NVIDIA / DCGM

NVIDIA Data Center GPU Manager (DCGM) is a project for gathering telemetry and measuring the health of NVIDIA GPUs
Apache License 2.0
393 stars 50 forks source link

dcgm nvlink metrics not available on dcgm 3.1.3 #119

Open luccabb opened 11 months ago

luccabb commented 11 months ago

the nvidia-dcgm doc says that metrics like DCGM_FI_PROF_NVLINK_L{id}_TX_BYTES should be avaible on dcgm 3.1

I'm getting the following error when trying to query them (from dcgmi 3.1.3):

$ dcgmi dmon -d 100 -e 1040
#Entity   NVL0T                       
ID                                    
Error setting watches. Result: -6: Feature not supported
$ dcgmi -v | grep Version
Version : 3.1.3
Version : 3.1.3

is it expected? am I missing intermediate steps to enable the metrics?

dbeer commented 11 months ago

@luccabb what is the output of nvidia-smi? What GPU generation are you using?

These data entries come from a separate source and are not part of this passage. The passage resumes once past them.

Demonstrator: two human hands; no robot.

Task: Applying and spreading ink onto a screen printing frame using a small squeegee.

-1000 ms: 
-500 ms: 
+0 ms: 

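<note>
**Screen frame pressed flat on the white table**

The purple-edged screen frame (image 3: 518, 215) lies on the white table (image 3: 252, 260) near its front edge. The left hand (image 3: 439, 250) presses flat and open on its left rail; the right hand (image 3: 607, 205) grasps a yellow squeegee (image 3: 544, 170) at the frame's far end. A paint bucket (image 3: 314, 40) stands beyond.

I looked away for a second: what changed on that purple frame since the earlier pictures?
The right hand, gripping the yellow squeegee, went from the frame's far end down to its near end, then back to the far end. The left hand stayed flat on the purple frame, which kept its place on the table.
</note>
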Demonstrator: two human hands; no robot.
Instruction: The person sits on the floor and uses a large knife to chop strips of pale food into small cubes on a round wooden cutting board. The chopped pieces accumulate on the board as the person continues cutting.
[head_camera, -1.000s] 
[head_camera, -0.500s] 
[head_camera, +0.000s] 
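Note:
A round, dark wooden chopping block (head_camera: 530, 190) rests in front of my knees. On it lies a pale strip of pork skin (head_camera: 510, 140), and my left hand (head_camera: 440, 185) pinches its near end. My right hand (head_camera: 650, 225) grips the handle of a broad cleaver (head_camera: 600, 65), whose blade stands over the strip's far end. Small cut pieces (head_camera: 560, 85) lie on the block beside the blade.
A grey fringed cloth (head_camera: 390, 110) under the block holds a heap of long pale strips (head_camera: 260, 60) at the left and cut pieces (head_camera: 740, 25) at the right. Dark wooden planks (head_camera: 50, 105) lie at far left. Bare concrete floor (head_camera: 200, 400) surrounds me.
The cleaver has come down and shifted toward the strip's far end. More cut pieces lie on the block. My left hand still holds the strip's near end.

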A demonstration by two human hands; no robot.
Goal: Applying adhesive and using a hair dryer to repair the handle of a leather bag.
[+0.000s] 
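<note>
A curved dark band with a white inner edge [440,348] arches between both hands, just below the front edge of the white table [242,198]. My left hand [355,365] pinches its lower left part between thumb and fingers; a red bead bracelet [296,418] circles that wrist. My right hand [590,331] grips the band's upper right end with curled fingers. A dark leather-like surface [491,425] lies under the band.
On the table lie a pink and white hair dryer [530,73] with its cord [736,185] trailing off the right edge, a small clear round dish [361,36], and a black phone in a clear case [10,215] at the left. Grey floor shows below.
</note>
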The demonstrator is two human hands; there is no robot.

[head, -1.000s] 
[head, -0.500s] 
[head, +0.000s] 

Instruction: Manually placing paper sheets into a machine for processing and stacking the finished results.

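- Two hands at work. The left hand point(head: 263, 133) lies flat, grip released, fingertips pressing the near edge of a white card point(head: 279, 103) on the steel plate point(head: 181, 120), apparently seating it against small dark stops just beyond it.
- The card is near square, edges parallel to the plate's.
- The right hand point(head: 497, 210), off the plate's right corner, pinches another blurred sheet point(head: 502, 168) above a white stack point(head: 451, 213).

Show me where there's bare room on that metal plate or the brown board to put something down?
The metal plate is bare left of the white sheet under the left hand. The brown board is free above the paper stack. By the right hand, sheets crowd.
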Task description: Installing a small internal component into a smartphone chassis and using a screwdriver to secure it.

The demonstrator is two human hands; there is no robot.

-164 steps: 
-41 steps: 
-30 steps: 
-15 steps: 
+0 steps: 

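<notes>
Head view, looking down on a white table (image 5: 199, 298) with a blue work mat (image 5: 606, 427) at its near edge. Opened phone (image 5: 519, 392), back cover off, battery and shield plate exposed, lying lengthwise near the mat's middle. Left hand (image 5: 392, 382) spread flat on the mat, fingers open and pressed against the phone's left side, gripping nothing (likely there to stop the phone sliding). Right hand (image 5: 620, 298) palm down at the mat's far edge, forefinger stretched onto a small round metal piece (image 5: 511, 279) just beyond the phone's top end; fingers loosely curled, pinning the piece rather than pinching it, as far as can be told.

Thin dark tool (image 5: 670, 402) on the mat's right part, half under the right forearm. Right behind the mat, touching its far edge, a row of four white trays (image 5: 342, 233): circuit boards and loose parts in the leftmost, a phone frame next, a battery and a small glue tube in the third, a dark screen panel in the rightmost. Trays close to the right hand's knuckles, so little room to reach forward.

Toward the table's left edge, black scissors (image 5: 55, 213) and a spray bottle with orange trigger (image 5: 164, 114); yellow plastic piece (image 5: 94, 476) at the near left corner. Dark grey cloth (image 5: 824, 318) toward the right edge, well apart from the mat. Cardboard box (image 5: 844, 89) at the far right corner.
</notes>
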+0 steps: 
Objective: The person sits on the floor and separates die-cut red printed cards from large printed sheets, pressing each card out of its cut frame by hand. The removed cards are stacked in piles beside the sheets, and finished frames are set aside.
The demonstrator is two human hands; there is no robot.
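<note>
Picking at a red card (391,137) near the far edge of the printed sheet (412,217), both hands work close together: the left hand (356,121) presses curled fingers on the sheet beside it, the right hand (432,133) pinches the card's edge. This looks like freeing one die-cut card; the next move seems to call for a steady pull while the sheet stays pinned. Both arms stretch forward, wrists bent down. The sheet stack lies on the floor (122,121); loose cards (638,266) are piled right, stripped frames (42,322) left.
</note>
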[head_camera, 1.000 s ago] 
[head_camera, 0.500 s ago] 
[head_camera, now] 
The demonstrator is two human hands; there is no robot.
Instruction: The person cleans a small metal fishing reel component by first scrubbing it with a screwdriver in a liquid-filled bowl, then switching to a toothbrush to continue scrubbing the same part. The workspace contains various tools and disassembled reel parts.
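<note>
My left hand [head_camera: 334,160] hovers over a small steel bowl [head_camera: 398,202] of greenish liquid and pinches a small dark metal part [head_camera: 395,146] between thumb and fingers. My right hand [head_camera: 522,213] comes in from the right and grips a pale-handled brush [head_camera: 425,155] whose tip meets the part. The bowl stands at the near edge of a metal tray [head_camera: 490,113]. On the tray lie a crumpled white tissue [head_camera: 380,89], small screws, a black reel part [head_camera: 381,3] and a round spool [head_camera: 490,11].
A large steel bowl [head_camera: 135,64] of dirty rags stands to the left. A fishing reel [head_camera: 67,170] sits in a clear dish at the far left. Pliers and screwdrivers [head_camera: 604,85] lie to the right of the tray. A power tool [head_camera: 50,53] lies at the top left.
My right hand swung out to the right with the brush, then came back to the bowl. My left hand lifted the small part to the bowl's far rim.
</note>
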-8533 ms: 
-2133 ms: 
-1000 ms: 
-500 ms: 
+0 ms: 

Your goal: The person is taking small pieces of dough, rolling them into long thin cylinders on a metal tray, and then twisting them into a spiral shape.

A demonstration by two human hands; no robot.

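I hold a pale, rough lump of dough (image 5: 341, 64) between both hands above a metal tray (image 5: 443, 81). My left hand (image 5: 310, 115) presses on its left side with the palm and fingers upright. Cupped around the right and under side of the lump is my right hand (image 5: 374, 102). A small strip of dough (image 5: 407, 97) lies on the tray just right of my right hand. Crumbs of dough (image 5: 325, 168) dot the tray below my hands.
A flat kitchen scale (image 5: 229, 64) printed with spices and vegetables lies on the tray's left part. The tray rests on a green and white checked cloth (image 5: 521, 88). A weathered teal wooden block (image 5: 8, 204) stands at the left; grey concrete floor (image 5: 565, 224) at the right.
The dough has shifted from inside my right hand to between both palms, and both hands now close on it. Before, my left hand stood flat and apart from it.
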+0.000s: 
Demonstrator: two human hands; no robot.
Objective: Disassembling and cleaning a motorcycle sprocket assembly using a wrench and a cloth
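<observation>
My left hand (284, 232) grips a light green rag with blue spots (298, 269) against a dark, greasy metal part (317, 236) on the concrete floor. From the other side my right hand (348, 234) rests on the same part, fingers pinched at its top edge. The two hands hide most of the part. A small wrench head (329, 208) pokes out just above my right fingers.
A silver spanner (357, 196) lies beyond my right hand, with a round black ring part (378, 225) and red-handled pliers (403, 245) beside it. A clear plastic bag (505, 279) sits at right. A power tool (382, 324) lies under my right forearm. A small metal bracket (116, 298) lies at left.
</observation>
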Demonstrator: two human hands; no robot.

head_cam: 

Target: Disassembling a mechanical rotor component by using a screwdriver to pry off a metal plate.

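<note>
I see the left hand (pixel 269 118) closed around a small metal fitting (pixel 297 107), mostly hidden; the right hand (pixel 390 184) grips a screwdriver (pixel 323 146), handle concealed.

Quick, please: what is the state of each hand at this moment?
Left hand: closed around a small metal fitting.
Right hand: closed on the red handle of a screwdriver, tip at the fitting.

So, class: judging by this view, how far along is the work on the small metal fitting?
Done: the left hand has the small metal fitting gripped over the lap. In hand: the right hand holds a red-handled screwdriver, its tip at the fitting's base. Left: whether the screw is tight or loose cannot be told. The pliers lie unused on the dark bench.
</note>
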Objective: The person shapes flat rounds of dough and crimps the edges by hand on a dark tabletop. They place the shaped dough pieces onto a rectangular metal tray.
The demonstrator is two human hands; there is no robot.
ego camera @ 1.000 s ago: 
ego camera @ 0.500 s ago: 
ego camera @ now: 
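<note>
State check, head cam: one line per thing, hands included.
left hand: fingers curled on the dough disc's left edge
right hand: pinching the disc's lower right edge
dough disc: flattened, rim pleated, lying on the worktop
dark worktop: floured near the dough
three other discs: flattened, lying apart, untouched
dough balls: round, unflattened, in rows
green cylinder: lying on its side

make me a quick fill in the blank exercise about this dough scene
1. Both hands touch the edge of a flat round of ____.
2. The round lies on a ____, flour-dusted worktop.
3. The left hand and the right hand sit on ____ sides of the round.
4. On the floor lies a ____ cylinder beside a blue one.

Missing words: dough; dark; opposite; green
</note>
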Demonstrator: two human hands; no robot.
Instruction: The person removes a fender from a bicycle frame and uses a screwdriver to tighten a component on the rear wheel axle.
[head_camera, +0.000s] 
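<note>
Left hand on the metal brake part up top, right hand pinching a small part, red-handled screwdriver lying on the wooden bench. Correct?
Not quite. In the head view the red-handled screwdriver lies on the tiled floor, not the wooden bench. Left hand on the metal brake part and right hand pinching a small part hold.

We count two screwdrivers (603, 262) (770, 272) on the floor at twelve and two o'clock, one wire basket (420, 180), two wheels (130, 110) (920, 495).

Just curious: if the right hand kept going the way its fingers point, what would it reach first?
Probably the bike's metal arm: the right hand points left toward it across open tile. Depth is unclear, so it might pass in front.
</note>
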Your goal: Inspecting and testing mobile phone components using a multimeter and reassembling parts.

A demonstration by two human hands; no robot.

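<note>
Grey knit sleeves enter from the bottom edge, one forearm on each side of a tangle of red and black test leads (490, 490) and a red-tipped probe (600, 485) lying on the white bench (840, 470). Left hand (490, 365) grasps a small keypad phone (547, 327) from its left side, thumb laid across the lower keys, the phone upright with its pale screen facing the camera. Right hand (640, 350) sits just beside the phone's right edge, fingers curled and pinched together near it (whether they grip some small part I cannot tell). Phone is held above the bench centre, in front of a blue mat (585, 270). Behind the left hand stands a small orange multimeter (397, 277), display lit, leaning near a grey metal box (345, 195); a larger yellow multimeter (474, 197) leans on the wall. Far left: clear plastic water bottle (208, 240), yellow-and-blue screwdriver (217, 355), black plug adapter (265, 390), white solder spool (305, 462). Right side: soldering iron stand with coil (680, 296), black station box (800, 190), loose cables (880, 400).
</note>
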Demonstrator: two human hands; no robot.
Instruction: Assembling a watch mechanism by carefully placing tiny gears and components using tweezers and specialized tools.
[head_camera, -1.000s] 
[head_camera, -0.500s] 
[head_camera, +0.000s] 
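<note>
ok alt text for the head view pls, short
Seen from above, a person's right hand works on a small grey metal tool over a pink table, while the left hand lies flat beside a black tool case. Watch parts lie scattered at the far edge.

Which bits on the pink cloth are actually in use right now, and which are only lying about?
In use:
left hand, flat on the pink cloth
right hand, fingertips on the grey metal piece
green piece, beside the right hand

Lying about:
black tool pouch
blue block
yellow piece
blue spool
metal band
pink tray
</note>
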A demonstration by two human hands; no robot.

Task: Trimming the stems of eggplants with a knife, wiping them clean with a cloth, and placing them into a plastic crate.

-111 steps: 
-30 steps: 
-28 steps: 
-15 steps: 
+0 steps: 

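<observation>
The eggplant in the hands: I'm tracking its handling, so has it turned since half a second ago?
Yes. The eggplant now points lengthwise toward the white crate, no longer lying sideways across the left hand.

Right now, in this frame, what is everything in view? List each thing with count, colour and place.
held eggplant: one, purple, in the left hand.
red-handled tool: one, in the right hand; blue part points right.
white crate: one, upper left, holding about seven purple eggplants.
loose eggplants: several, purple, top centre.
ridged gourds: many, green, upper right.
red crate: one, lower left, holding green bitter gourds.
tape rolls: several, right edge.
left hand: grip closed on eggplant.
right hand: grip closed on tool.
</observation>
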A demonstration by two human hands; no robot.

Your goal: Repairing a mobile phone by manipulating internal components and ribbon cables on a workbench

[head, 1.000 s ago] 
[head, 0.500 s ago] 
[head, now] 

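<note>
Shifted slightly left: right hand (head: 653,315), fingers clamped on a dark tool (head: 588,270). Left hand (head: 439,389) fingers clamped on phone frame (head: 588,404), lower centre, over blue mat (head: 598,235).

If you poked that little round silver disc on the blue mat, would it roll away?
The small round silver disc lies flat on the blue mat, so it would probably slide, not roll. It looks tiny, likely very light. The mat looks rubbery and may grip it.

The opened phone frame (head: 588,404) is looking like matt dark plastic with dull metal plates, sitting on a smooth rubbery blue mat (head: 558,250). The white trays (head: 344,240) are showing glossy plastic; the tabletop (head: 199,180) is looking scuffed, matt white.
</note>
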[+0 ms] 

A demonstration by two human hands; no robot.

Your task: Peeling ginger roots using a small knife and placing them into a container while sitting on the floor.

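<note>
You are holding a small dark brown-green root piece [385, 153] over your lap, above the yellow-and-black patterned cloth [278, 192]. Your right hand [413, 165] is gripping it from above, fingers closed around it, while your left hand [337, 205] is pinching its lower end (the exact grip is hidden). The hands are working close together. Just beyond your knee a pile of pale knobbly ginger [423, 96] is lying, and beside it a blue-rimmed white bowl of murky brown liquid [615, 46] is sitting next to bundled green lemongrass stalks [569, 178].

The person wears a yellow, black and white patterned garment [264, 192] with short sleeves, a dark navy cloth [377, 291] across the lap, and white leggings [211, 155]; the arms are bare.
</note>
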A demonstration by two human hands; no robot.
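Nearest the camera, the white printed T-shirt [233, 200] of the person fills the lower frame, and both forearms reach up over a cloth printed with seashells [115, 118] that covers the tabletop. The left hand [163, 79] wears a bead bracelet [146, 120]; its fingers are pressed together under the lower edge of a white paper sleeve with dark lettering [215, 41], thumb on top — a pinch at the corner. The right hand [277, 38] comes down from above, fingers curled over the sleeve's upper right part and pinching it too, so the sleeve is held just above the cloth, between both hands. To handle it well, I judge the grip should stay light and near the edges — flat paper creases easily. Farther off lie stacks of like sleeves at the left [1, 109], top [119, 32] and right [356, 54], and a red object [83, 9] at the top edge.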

luccabb commented 11 months ago

@dbeer

What GPU generation are you using?

NVIDIA A100-SXM4-40GB

luccabb commented 11 months ago

what is the output of nvidia-smi?

+-----------------------------------------------------------------------------+
| NVIDIA-SMI 525.60.13    Driver Version: 525.60.13    CUDA Version: 12.0 
...
luccabb commented 6 months ago

per https://github.com/NVIDIA/DCGM/issues/149#issuecomment-1922398817 its only available on Hopper+ GPUs

surfacing this on the dcgm docs would be helpful

cc: @dbeer @nikkon-dev